Why Integrity, Ethics, Principles, Values and Honesty are Necessary in a Startup
By Ashutosh Garg
Founder and Chairman of Guardian Nutrition & Health Supplements
YPO member since 1994
Laying the foundation of an honest organization built with strong integrity and ethics is important to set the culture, direction, principles and priorities for any new company.
The lead has to be taken by the founder, the leader of the young startup, by setting the right example and setting the right standards at every step of the way. Values and principles established in the beginning will stand the tests of time.
Shortcuts and unethical business practices will get enshrined in a young company at the start and will be very difficult to change at a later date.
The oft-heard line “This is how it happens here” will be repeated by all future managers of the young company.
There is no grey in honesty – only black Or white
To me, honesty is a simple black and white subject. There neither is grey in honesty nor is there any other shade of white and black as I have heard many people say. Either you are honest or dishonest. I tell my young colleagues that before they leave home morning when they are alone and look in the mirror, can they look at themselves directly in the eye and tell themselves
“I did no wrong yesterday and I did not knowingly harm anyone yesterday and I was honest to myself.”
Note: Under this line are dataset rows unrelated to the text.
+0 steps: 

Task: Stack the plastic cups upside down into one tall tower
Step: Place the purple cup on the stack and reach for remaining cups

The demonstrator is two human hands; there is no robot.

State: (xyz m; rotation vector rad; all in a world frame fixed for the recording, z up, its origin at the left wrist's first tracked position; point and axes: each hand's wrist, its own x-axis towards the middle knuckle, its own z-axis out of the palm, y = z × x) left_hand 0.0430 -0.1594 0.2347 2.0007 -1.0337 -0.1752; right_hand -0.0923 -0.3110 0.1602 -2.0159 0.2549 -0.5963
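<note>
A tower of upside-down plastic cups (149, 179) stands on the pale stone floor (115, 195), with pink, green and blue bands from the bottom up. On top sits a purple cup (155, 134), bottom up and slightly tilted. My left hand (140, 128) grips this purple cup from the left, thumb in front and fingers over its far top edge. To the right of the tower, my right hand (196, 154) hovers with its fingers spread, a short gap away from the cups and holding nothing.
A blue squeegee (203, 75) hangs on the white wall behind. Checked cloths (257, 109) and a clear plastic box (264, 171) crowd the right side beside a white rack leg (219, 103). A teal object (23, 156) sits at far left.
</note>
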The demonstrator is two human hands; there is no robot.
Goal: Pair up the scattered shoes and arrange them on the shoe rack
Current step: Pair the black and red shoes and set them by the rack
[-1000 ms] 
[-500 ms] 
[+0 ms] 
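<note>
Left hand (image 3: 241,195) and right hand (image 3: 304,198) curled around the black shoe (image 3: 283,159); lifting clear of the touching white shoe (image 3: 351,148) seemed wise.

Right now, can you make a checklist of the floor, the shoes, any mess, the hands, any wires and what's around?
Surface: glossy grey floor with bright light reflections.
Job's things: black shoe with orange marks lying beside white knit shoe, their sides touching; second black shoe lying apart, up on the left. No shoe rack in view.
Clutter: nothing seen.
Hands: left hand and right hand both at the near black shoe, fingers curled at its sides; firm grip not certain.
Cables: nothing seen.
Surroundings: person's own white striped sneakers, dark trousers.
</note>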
This, I believe, is the only explanation they would ever need to give to themselves. What anyone else thinks of them or their actions is of no relevance and does not matter. My advice to my young colleagues is:
“If someone asks you to compromise your own ethical standards or asks you to do something you don’t think is correct, hear them out. You don’t have to implement their decision if you disagree. Go with your conscience. What you think is right is what the organisation expects from you. You can’t please every manager or everyone in the company”.
Threshold of conscience
As I progressed through my early working life, I began to understand that honesty had shades of grey and each person had his own threshold of conscience.
I have often argued with colleagues and friends whether using a company car to drop children to school or to take your wife shopping or charging a personal expense as official entertainment or converting a business class ticket into two economy tickets when travelling overseas on company work (so that your partner can fly free) is right or wrong. Most times the answer I got was that there was nothing wrong in this and these were “perquisites” of the job.
These are examples of when we change our own threshold of conscience to suit our own needs. We accept a position that we would normally not accept for our subordinates. We would also not accept this as correct if we hear someone else has done something similar. Then how can we rationalize this for ourselves?
On the other hand, I have recognized that very often in order to get work done, I have to accept what is the normal pattern of working in our country. And I have learned not to question why most times, favors need to be done to get what is yours by right and not because you are asking for something to be done that is incorrect or out of turn.
A senior bureaucrat in a Southeast Asian country once told me that there was no corruption in his country. They believed in the philosophy of cooperation, not corruption.
“If you are going to do business in my country and make a profit, you need to cooperate and share a part of this profit with us,” he said. Quite an interesting perspective though not necessarily something to be emulated anywhere.
Gifting: PC or not?
Gifting is another area where can always interpret several shades of grey. In our country, it is almost a culture to give gifts at Diwali every year and if a gift is not accepted, it is seen as an affront by the person giving the gift. Yet, if the person who the gift is for makes it abundantly clear that gifts are not welcome, then the practice of giving gifts comes to a stop.
I had set in place a system whereby all Diwali gifts received were handed over to the head of human resources and these were then given away to staff members at a Diwali party through a raffle. Senior managers were not permitted to participate in the raffle.In conclusion, the leader sets the standards for integrity and honesty in any organization or indeed in any family.
In conclusion, the leader sets the standards for integrity and honesty in any organization or indeed in any family.
If the leader willingly compromises his ethical standards it is impossible to expect people down the line or other members of the family to comply with a dual standard.
As long as your own conscience is clear and as long as you know that what you are doing is right, keep moving forward.